A company's legal responsibilities are the requirements that are placed on it by the law. Next to ensuring that company is profitable, ensuring that it obeys all laws is the most important responsibility, according to the theory of corporate social responsibility.
Ethical responsibilities are responsibilities that a company puts on itself because its owners believe it's the right thing to do - not because they have an obligation to do so. Ethical responsibilities could include being environmentally friendly, paying fair wages or refusing to do business with oppressive countries, for example.

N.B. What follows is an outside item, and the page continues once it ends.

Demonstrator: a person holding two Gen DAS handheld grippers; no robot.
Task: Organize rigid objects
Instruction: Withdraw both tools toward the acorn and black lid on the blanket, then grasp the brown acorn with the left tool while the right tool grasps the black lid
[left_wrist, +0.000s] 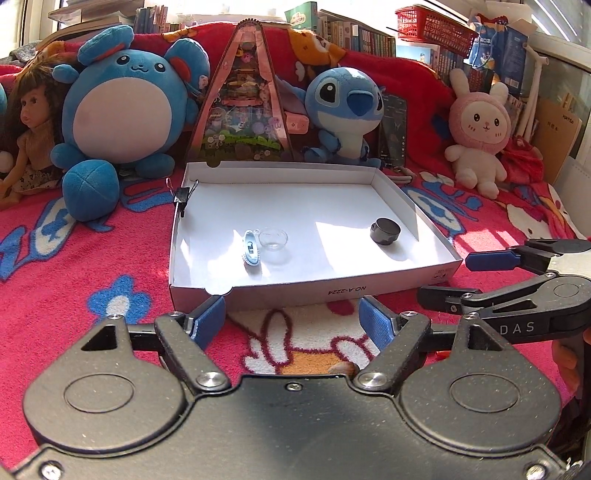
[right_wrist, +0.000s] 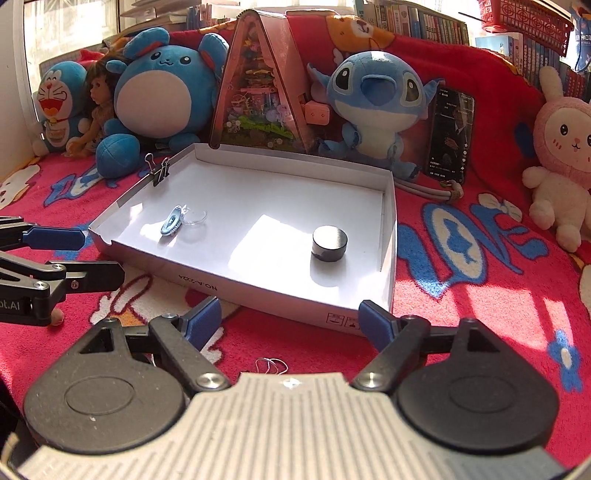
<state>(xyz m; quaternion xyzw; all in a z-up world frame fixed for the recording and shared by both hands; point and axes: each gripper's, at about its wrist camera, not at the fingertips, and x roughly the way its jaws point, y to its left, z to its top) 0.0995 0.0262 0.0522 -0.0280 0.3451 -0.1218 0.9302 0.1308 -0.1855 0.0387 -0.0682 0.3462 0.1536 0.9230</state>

If a company is able to meet all of its other responsibilities, it can begin meeting philanthropic responsibilities. Philanthropic responsibilities are responsibilities that go above and beyond what is simply required or what the company believes is right. They involve making an effort to benefit society - for example, by donating services to community organizations, engaging in projects to aid the environment or donating money to charitable causes.
It is these philanthropic causes we want to hear about in the coming months with the build up to Mandela Day. We want to catch companies doing the RIGHT thing for a change. Whether it’s large or small contribution it doesn’t matter – every bit helps.